Work to complete: Every line of the material must be given again verbatim. Skip the images.

Collected material:
=======

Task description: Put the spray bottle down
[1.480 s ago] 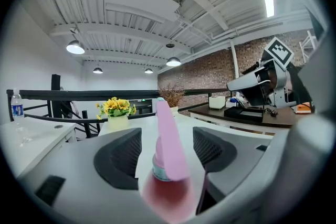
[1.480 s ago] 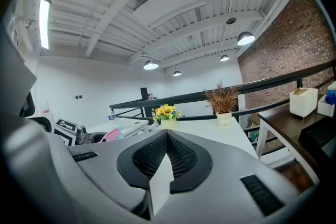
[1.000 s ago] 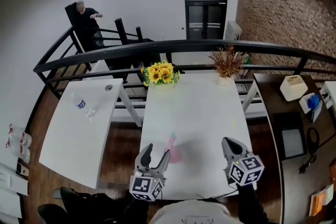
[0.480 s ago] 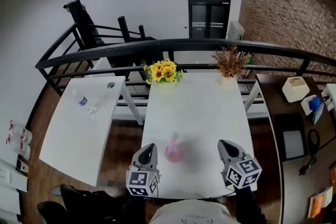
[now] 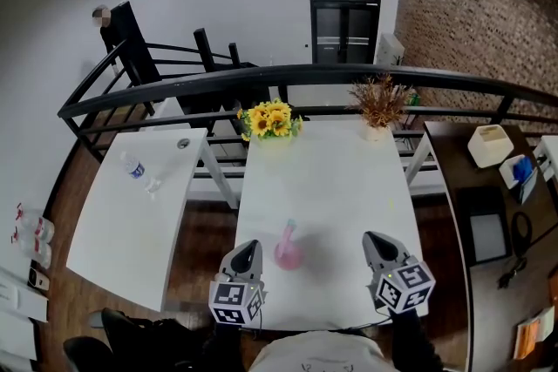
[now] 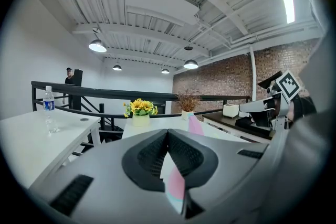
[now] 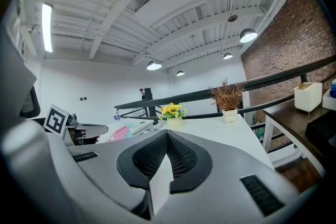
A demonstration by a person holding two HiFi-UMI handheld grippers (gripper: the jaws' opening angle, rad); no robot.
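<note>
A pink spray bottle (image 5: 288, 247) stands upright on the white table (image 5: 331, 179), near its front edge. My left gripper (image 5: 248, 248) is just left of the bottle, apart from it, with its jaws shut on nothing. In the left gripper view the shut pads (image 6: 157, 152) hide most of the bottle (image 6: 195, 125), whose pink top shows above them. My right gripper (image 5: 376, 241) hovers to the bottle's right, also shut and empty. From the right gripper view the bottle (image 7: 122, 132) appears at the left, beyond the closed jaws.
A sunflower vase (image 5: 270, 120) and a pot of dried plants (image 5: 377, 106) stand at the table's far edge, before a black railing (image 5: 288, 77). A second white table (image 5: 122, 213) at left carries a water bottle (image 5: 132, 168). A dark desk (image 5: 488, 196) lies at right.
The left gripper's jaws, open beside the tilted bottle a second ago, have shut and drawn back toward me. The bottle now stands free and upright. The right gripper has kept still.
</note>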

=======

Written reply:
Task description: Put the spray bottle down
[1.480 s ago] 
[1.480 s ago] 
[1.000 s ago] 
[0.480 s ago] 
[now] 
[now] 
[now] 
A demonstration by a person holding two HiFi-UMI handheld grippers (gripper: the jaws' opening angle, rad); no robot.
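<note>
A pink spray bottle (image 5: 288, 247) stands upright on the white table (image 5: 331, 179), near its front edge. My left gripper (image 5: 248, 248) is just left of the bottle, apart from it, with its jaws shut on nothing. In the left gripper view the shut pads (image 6: 157, 152) hide most of the bottle (image 6: 195, 125), whose pink top shows above them. My right gripper (image 5: 376, 241) hovers to the bottle's right, also shut and empty. From the right gripper view the bottle (image 7: 122, 132) appears at the left, beyond the closed jaws.
A sunflower vase (image 5: 270, 120) and a pot of dried plants (image 5: 377, 106) stand at the table's far edge, before a black railing (image 5: 288, 77). A second white table (image 5: 122, 213) at left carries a water bottle (image 5: 132, 168). A dark desk (image 5: 488, 196) lies at right.
The left gripper's jaws, open beside the tilted bottle a second ago, have shut and drawn back toward me. The bottle now stands free and upright. The right gripper has kept still.
</note>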

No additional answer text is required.